> YOUR INSTRUCTIONS:
In the entries below, find the line with "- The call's" and the line with "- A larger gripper"; give again those lines and every line between them, exactly.

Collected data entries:
———
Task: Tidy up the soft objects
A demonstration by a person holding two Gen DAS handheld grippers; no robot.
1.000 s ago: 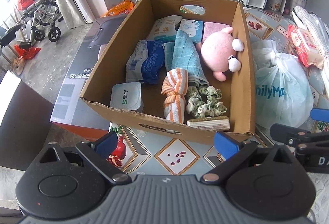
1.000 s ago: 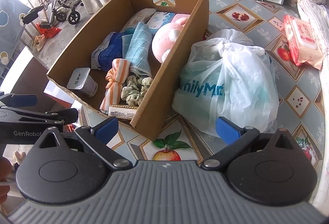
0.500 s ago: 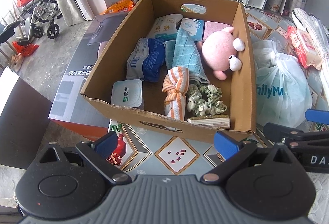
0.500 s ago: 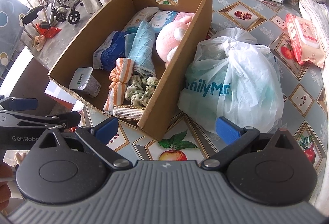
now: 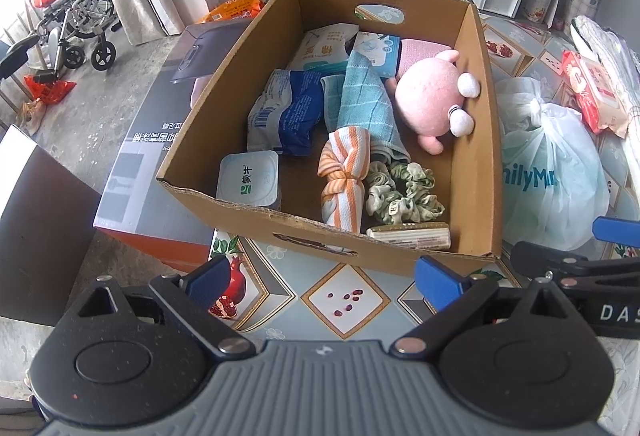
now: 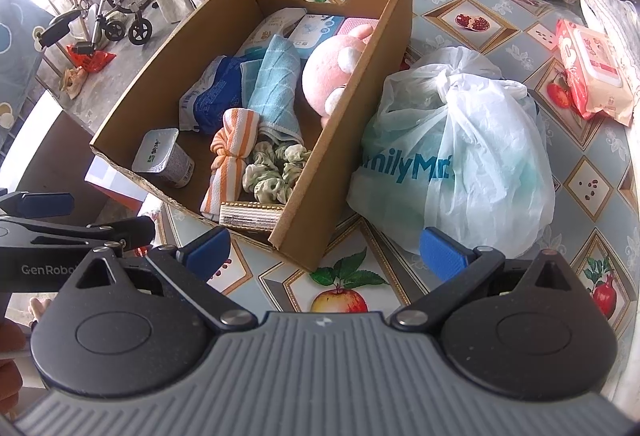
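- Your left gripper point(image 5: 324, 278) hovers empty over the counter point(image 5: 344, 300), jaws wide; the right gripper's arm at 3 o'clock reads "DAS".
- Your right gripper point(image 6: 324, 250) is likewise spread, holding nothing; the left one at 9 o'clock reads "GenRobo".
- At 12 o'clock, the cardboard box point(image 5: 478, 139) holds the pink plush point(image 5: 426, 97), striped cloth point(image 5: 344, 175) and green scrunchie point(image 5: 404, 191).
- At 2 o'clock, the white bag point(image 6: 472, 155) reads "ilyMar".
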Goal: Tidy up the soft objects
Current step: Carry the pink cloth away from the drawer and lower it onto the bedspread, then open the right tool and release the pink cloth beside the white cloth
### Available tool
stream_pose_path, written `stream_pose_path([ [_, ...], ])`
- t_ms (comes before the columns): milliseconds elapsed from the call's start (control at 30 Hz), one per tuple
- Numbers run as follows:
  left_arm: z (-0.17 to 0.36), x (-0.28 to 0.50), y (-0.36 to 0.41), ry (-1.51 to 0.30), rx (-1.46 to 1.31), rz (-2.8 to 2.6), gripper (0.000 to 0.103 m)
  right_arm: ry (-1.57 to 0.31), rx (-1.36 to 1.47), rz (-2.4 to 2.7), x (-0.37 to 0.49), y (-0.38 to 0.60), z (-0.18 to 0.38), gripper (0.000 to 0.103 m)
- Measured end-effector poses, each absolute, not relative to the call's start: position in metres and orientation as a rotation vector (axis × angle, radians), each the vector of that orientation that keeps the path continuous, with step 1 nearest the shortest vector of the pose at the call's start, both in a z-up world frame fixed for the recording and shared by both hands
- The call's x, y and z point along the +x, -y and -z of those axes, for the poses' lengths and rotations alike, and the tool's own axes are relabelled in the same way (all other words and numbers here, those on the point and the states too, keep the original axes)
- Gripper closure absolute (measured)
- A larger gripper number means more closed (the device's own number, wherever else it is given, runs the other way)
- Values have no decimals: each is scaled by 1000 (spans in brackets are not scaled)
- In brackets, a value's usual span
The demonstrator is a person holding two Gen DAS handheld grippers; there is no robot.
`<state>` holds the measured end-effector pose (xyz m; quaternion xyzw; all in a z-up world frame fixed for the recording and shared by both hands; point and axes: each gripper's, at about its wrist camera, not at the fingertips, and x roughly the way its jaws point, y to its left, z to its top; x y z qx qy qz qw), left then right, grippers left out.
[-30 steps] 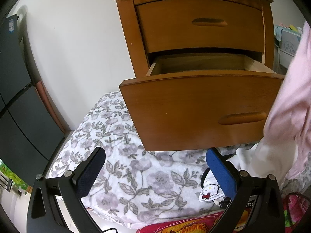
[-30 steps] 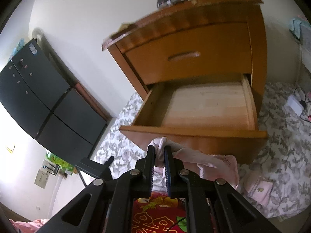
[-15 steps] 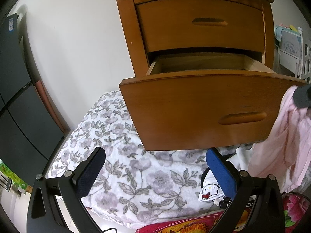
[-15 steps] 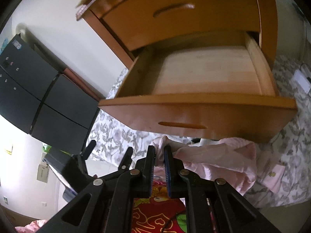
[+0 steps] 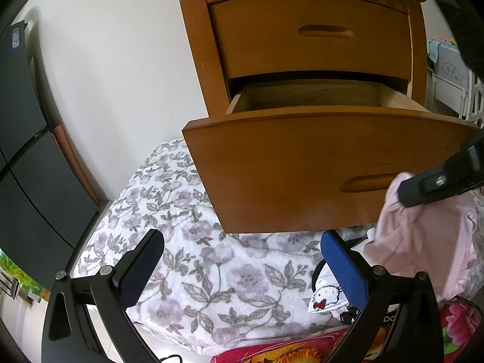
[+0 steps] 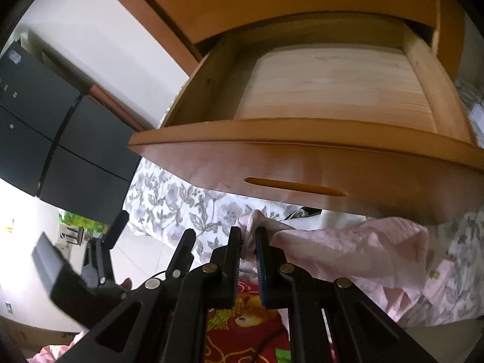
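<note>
Pink cloth (image 6: 348,251) is pinched at one corner by the right gripper (image 6: 248,242), trailing rightward over the floral bedding (image 6: 169,199), below and in front of the open wooden drawer (image 6: 332,90) beyond; left gripper (image 5: 242,260) spread, empty, farther off.

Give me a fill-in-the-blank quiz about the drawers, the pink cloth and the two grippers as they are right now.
1. The right gripper is shut on the ____ cloth.
2. The left gripper is open and holds ____.
3. The ____ drawer of the nightstand is pulled out.
4. The open drawer's floor is ____.

Missing words: pink; nothing; lower; bare
</note>
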<state>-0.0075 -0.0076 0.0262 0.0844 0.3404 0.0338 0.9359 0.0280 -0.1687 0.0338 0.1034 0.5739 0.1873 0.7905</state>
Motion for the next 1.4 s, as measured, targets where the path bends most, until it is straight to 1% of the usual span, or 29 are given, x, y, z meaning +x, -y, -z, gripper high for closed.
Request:
stream_pose_path([
  [167,-26,-6,7,-702,167,-67,0,-1281,211,-391,40,165,-17,92],
  [233,-26,-6,7,-706,166,-65,0,-1296,211,-384,43,165,-12,91],
  [267,-26,-6,7,-706,164,-65,0,-1297,212,-382,44,165,-11,89],
  [433,-25,-5,7,-711,164,-64,0,-1285,202,-380,45,164,-15,89],
  [500,-25,-4,7,-710,162,-64,0,-1285,202,-375,45,166,-17,86],
  [567,-25,-4,7,-711,160,-65,0,-1284,205,-370,44,167,-19,77],
  [633,-25,-4,7,-713,162,-64,0,-1277,198,-370,43,168,-22,75],
  [967,-25,-4,7,-715,161,-63,0,-1276,206,-367,37,179,-36,74],
  [1233,-25,-4,6,-717,160,-62,0,-1175,145,-332,19,197,-72,74],
  [1400,-25,-4,5,-715,160,-62,0,-1136,129,-246,6,216,-80,74],
])
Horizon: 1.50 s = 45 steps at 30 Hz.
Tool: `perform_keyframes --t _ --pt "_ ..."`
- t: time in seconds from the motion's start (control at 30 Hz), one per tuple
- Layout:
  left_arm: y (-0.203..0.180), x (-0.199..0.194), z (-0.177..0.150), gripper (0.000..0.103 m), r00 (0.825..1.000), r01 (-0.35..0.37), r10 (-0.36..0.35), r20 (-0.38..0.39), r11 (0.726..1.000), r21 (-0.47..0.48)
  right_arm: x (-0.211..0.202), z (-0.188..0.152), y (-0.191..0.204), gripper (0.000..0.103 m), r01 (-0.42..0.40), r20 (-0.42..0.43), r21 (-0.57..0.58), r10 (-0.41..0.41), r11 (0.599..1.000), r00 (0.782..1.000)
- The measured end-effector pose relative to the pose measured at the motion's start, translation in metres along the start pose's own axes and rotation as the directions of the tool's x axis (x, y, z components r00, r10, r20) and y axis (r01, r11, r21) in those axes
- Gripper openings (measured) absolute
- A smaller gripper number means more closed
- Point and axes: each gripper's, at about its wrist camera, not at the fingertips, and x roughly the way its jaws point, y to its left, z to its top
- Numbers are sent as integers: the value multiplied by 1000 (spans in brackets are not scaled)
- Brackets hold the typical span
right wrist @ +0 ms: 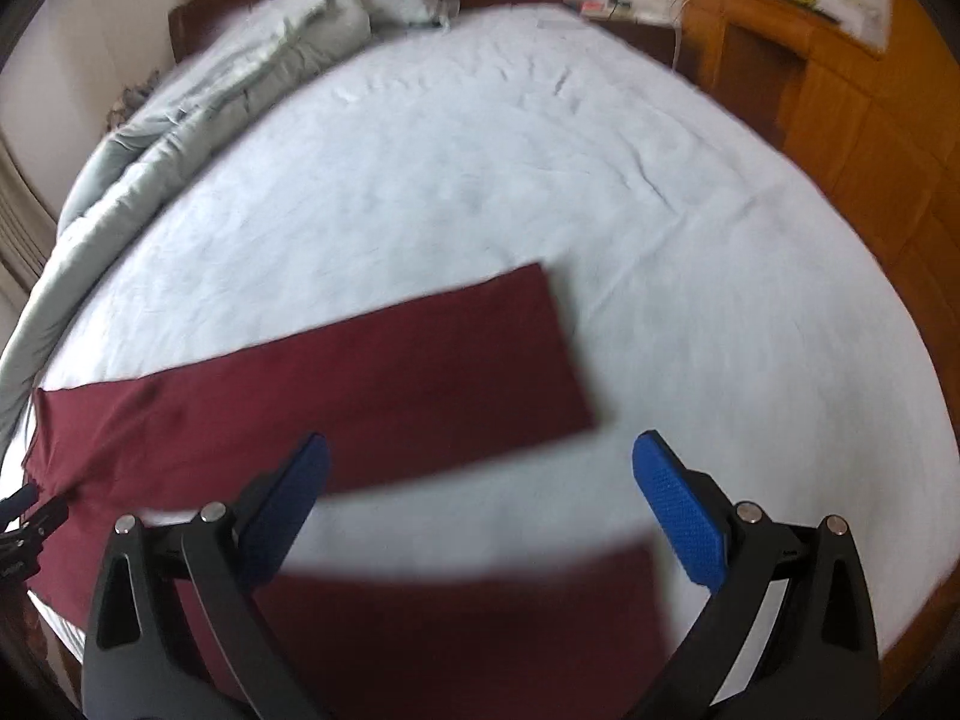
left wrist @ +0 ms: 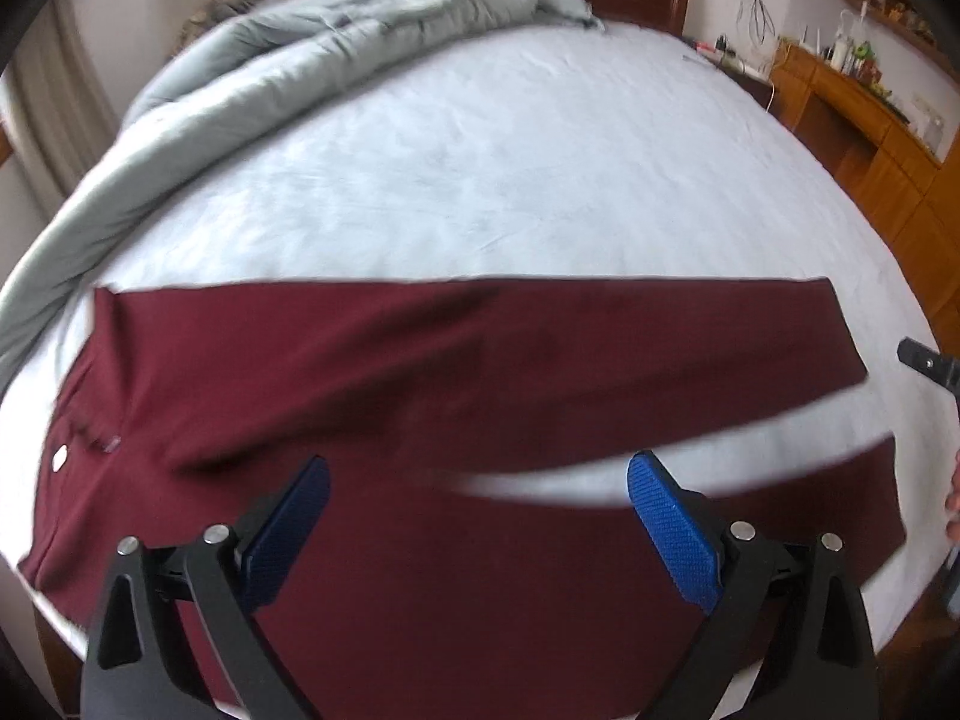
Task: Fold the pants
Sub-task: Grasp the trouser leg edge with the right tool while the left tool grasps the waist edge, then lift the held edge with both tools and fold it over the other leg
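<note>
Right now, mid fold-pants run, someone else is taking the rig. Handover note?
Left tool: open, holds nothing, above the near leg, close to the crotch.
Right tool: open, holds nothing, above the gap between the two leg ends.
Pants: dark red, spread flat across the near edge of the bed, waist to the left with the button up, legs running right and splayed apart. Grey quilt bunched along the far left side.
Done: pants laid out flat.
Left: no fold visible yet. Probably bring one leg over the other, then fold along the length.
</note>
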Motion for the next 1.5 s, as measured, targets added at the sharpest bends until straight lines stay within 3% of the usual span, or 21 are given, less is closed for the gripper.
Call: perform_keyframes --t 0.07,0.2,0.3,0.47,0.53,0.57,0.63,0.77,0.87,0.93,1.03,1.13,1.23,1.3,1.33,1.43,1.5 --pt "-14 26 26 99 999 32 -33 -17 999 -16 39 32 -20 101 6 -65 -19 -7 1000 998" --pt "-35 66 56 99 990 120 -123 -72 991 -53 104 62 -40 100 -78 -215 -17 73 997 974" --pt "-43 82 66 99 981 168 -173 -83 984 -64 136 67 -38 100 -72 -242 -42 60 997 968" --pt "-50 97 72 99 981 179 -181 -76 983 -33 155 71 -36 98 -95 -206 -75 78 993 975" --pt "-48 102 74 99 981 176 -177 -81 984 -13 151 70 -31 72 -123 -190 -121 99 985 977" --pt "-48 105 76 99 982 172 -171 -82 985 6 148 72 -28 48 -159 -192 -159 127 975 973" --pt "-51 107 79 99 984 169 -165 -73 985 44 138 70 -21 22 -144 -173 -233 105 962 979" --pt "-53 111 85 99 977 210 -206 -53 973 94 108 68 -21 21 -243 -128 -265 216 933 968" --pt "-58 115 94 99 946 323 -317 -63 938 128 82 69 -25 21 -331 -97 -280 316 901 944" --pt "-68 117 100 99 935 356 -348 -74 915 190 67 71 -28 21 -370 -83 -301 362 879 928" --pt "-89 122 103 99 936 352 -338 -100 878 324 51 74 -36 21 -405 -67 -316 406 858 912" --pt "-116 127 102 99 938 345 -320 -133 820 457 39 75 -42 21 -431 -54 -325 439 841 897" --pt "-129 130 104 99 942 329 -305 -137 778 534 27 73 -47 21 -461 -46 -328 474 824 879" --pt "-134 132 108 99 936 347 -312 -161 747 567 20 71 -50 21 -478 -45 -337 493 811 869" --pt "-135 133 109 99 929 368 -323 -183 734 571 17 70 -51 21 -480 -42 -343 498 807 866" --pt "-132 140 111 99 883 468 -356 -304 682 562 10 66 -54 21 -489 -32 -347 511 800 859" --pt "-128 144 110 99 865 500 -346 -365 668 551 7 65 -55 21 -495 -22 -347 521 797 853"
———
> SOLUTION FOR THIS EXERCISE:
- The call's x, y and z point along the +x, -y and -z of those axes, for the poses' lengths and rotations alike, and the tool's own axes are relabelled in the same way (all other words and numbers here, those on the point and the states too, keep the original axes)
- Gripper closure absolute (measured)
- A larger gripper number means more closed (the device's own number, wherever else it is given, runs the other way)

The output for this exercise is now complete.